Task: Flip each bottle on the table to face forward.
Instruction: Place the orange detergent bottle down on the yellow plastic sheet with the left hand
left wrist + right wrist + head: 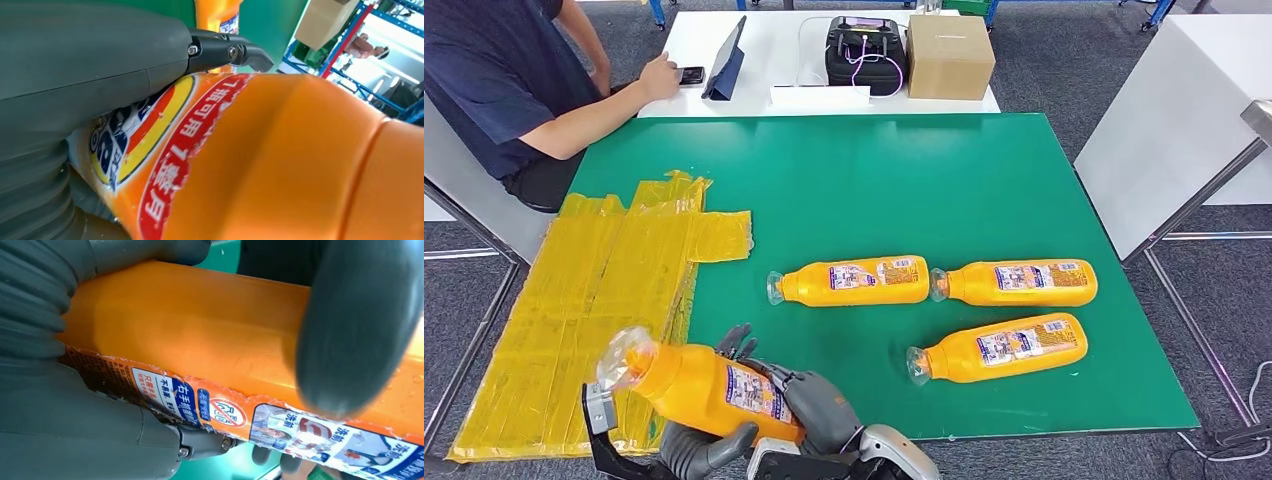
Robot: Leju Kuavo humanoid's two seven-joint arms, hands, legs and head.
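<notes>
The held bottle [709, 385] is off the table [874, 180], above its near left corner. It lies tilted, with its clear cap [624, 355] up and to the left. Both robot hands are clamped on it. In the head view the right robot hand [809, 400] wraps over the base end, and the left robot hand [699, 450] grips from underneath.

The left wrist view brings out what the head view hides: a round red, yellow and blue logo on the held bottle [280, 160], with the left robot hand [90, 55] pressed on that label and a dark finger [230, 52] hooked over the far side. The right wrist view shows the other face of the held bottle [200, 325], a torn-edged strip of small print and pictures. The right robot hand [75, 430] is closed round it and a blurred finger [355, 325] lies across the front.

Three more orange bottles lie flat on the table, caps to the left: a middle bottle [854, 281], a right bottle [1019, 282] just beside its base, and a near bottle [1004, 348] in front of them. Their walls are opaque, so I cannot tell what is inside.

The table is green, with a yellow plastic sheet [594, 320] over its left side. Beyond it a white table [724, 110] carries a tablet [726, 62], a black case [864, 55] and a closed cardboard box [949, 55]. A seated person [504, 80] rests a hand [660, 76] by a phone [691, 75]. The floor [1064, 70] is grey carpet.
</notes>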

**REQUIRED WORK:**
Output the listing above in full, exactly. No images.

**EXERCISE RESPONSE:**
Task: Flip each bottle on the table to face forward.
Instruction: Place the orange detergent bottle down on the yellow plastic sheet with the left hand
left wrist + right wrist + head: 
Robot: Leju Kuavo humanoid's two seven-joint arms, hands, legs and head.
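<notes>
The held bottle [709, 385] is off the table [874, 180], above its near left corner. It lies tilted, with its clear cap [624, 355] up and to the left. Both robot hands are clamped on it. In the head view the right robot hand [809, 400] wraps over the base end, and the left robot hand [699, 450] grips from underneath.

The left wrist view brings out what the head view hides: a round red, yellow and blue logo on the held bottle [280, 160], with the left robot hand [90, 55] pressed on that label and a dark finger [230, 52] hooked over the far side. The right wrist view shows the other face of the held bottle [200, 325], a torn-edged strip of small print and pictures. The right robot hand [75, 430] is closed round it and a blurred finger [355, 325] lies across the front.

Three more orange bottles lie flat on the table, caps to the left: a middle bottle [854, 281], a right bottle [1019, 282] just beside its base, and a near bottle [1004, 348] in front of them. Their walls are opaque, so I cannot tell what is inside.

The table is green, with a yellow plastic sheet [594, 320] over its left side. Beyond it a white table [724, 110] carries a tablet [726, 62], a black case [864, 55] and a closed cardboard box [949, 55]. A seated person [504, 80] rests a hand [660, 76] by a phone [691, 75]. The floor [1064, 70] is grey carpet.
</notes>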

An answer has been given, and the exercise is complete.